No era el fardo de los dioses. Era el fardo del pueblo, el reflejo de un privilegio que no había ganado, que simplemente me había sido entregado por un linaje que cargaba consigo el peso de incontables vidas arrebatadas. ¿Cómo podían verme de otra manera?

Pero no solo ellos me despreciaban. Incluso entre los nobles era un recordatorio incómodo de todo lo que no podían controlar. Para ellos, era un adorno valioso, pero defectuoso. Mis cicatrices eran prueba de que no era perfecta, y mi lengua, demasiado afilada, una amenaza constante a su autoridad. Intentaban moldearme, domar mi espíritu para que encajara en sus esquemas, pero siempre fallaban. No era lo suficientemente dócil para que me ignoraran, ni lo suficientemente impecable para que me alabaran. No encajaba en ningún lugar, atrapada entre el odio del pueblo, que me veía como un símbolo de opulencia, y el desprecio de los nobles, que esperaban más de mí.

El mito decía la verdad, aunque no como ellos pensaban. No era el fardo de los dioses. Era el fardo de todos los demás.

Soy la futura duquesa, prometida del heredero al trono de Aldoria, destinada a gobernar no solo este reino, sino también los territorios que el linaje de mi familia conquistara.
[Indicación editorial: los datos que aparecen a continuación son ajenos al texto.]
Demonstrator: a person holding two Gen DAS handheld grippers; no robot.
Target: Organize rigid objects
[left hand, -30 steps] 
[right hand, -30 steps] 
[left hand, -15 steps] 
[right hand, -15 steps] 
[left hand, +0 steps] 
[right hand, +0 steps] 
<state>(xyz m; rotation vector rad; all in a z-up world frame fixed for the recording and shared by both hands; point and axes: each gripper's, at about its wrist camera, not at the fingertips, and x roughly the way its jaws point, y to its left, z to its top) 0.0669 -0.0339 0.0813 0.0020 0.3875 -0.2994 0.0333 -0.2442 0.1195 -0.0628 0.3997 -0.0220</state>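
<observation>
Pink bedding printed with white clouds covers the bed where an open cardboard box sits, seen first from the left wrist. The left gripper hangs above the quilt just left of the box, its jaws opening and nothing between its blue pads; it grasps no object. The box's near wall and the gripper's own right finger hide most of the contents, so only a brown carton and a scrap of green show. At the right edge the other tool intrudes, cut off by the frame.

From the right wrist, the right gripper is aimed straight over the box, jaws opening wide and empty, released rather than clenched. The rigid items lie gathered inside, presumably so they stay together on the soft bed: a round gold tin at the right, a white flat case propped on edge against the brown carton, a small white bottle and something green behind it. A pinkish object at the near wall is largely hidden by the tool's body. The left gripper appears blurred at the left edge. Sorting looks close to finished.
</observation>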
Y, sin embargo, cuando me enfrentaba a estas personas, mi gente, y veía en sus ojos todo lo que callaban, me sentía perdida.
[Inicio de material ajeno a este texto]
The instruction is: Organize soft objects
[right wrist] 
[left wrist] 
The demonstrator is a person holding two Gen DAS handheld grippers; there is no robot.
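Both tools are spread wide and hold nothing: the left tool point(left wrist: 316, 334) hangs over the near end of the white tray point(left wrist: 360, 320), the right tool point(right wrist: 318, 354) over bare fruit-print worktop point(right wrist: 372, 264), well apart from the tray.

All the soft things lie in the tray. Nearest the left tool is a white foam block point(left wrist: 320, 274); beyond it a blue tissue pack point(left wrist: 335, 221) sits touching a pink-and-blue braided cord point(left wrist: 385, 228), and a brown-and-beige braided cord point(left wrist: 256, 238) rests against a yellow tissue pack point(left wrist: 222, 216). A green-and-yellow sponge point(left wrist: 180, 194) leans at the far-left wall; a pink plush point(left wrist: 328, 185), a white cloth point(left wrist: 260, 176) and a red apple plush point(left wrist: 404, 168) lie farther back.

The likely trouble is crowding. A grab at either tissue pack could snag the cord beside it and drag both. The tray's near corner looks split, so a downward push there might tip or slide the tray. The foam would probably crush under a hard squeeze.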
Madre solía decirme que el pueblo siempre me vería como una amenaza, no por lo que hiciera, sino por lo que pudiera llegar a hacer. El día que entiendas eso —me advirtió una vez— será el día en que más temas a tu propio poder.

Padre me ofreció como obsequio al primogénito del rey Marcus. Una pieza en un juego político, un regalo envuelto en seda y expectativa. Pero más allá de los títulos y las alianzas, algo latía en mí, algo que ni padre ni el rey podían revocar.

Desde mi nacimiento, un lazo extraño había permanecido atado a mi alma. En cada aniversario de mi llegada al mundo, sentía cómo se tensaba más, como si buscara con desesperación aquello que debía conectar. Padre decía que era un lazo tejido con la luz de la luna llena, un acto de magia antigua que había dejado su marca en mí. Ese lazo vivía, blanco y puro, una llama débil que ardía dentro de mi ser.